# Automated ML

In [1]:
from azureml.core import Workspace, Experiment, Dataset
from azureml.core.compute import AmlCompute
from azureml.core.compute import ComputeTarget
from azureml.core.compute_target import ComputeTargetException
from azureml.train.automl import AutoMLConfig
from azureml.widgets import RunDetails
from azureml.core.model import InferenceConfig 
from azureml.core.webservice import AciWebservice, Webservice
from azureml.core.model import Model

import pandas as pd

In [2]:
ws = Workspace.from_config()
print(ws.name, ws.resource_group, ws.location, ws.subscription_id, sep = '\n')

experiment_name = 'capstone-heart-failure-prediction'
experiment=Experiment(ws, experiment_name)
experiment

run = experiment.start_logging()

ws_udacity_capstone
UdacityMLAzureCapstone
eastus2
ca1598e0-85dc-47d5-b06d-41b5342b4989


## Create New Cluster / Use Existing Cluster

In [3]:
# Create compute cluster and choose a name for it
cpu_cluster_name = "MLAzureCapstoneCompute"

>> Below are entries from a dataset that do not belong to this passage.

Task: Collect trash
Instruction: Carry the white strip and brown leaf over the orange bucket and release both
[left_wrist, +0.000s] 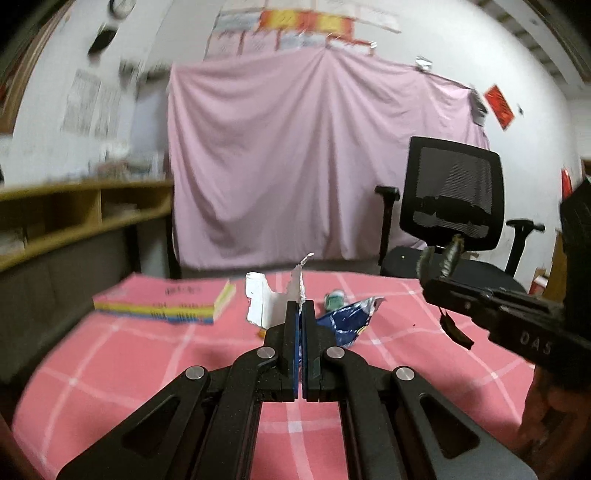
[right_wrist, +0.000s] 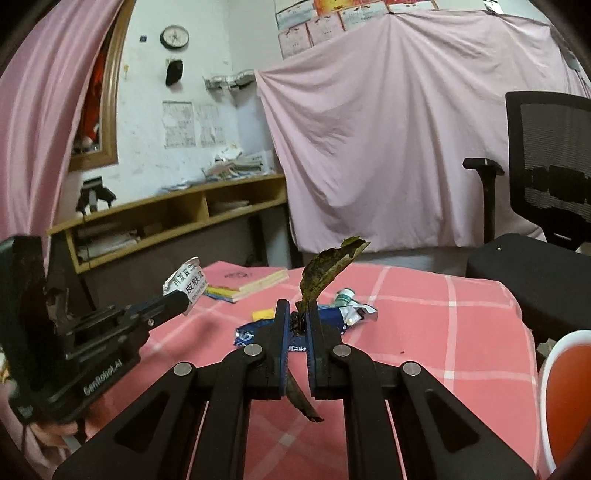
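Note:
My left gripper (left_wrist: 300, 307) is shut on a torn white wrapper (left_wrist: 264, 301) that sticks up from its tips above the pink checked table (left_wrist: 110, 354). The right wrist view shows that same gripper (right_wrist: 184, 301) at the left, with the printed white wrapper (right_wrist: 188, 281) pinched in it. My right gripper (right_wrist: 297, 314) is shut on a dry dark leaf (right_wrist: 327, 267), which pokes up past the tips and hangs out below the jaws. A crumpled blue wrapper (right_wrist: 334, 318), a small green-white tube (right_wrist: 345, 295) and a yellow scrap (right_wrist: 263, 314) lie on the cloth beyond.
A pink book (left_wrist: 166, 301) lies at the table's far left. A black mesh office chair (left_wrist: 456, 199) stands behind the table on the right. An orange bin with a white rim (right_wrist: 565, 398) sits at the lower right. Wooden shelves (right_wrist: 177, 218) line the left wall.

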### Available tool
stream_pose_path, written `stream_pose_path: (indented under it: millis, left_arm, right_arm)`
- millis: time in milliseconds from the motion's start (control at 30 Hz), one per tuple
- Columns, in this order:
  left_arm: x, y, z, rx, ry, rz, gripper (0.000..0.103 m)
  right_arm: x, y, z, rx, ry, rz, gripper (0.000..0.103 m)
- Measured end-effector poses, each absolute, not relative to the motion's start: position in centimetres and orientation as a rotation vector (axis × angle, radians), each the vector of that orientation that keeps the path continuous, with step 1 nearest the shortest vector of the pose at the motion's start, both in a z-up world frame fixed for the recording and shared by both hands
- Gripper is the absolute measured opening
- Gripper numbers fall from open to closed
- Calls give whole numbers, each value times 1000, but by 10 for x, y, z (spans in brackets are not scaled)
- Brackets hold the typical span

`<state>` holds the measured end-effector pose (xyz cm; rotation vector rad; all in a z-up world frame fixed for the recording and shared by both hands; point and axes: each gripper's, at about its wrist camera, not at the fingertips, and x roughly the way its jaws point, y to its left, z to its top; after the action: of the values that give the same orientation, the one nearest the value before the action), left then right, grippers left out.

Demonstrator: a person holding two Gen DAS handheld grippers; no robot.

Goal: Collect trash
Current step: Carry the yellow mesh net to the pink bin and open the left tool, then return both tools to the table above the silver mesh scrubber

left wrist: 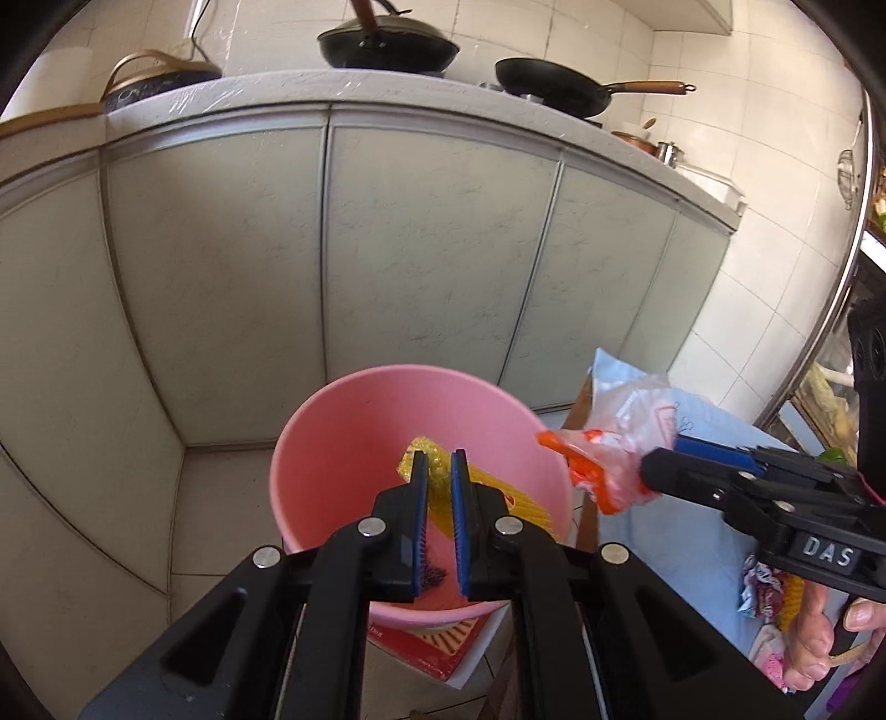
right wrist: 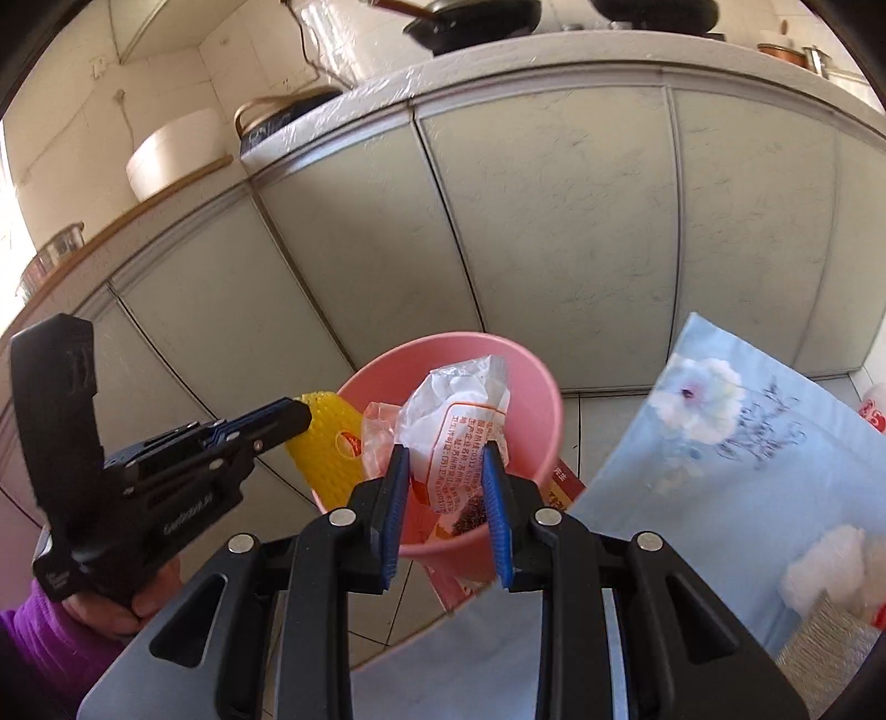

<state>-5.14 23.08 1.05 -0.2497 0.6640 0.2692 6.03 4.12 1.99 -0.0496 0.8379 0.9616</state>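
A pink bucket (left wrist: pixel 332 399) (right wrist: pixel 534 368) stands on the floor in front of the cabinets, with dark crumbs at its bottom. My left gripper (left wrist: pixel 438 457) (right wrist: pixel 302 415) hangs over the bucket's mouth, shut on a yellow foam net (left wrist: pixel 437 484) (right wrist: pixel 326 454). My right gripper (right wrist: pixel 446 448) (left wrist: pixel 650 468) is shut on a crumpled clear plastic bag with orange-red print (right wrist: pixel 459 404) (left wrist: pixel 603 459). The bag hangs at the bucket's right rim in the left wrist view. A hand in a purple sleeve (right wrist: pixel 39 637) holds the left gripper.
Grey cabinet doors (left wrist: pixel 432 249) rise behind the bucket, with woks (left wrist: pixel 387 47) on the counter above. A red box (left wrist: pixel 443 648) lies under the bucket. To the right is a table with a light blue floral cloth (right wrist: pixel 720 437) holding wrappers (left wrist: pixel 767 592) and white tissue (right wrist: pixel 825 570).
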Motion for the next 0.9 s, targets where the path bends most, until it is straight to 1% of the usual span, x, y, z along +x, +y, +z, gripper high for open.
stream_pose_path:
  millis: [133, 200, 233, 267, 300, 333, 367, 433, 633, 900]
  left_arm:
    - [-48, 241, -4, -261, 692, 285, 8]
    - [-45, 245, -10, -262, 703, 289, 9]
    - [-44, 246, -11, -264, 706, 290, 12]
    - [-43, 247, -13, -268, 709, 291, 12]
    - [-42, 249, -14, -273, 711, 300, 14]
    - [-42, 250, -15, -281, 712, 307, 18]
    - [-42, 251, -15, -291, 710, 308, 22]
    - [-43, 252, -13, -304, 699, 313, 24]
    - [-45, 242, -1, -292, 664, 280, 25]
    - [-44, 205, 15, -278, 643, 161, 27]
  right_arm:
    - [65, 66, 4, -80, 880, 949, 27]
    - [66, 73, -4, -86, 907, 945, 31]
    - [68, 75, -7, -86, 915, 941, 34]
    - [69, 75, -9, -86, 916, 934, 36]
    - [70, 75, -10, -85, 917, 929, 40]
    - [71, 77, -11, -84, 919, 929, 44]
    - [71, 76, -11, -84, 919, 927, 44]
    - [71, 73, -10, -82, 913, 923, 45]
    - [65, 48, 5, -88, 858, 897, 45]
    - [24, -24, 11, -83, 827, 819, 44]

# Verify that cluster does not exist already
try:
    compute_target = ComputeTarget(workspace=ws, name=cpu_cluster_name)
    print('Found existing cluster, use it.')
except ComputeTargetException:
    print('Creating a new compute cluster...')
    compute_config = AmlCompute.provisioning_configuration(vm_size='Standard_DS3_v2', 
                                                            min_nodes=1, 
                                                            max_nodes=4)
    compute_target = ComputeTarget.create(ws, cpu_cluster_name, compute_config)

# Can poll for a minimum number of nodes and for a specific timeout. 
# If no min node count is provided it uses the scale settings for the cluster.
compute_target.wait_for_completion(show_output=True)

# use get_status() to get a detailed status for the current cluster. 
print(compute_target.get_status().serialize())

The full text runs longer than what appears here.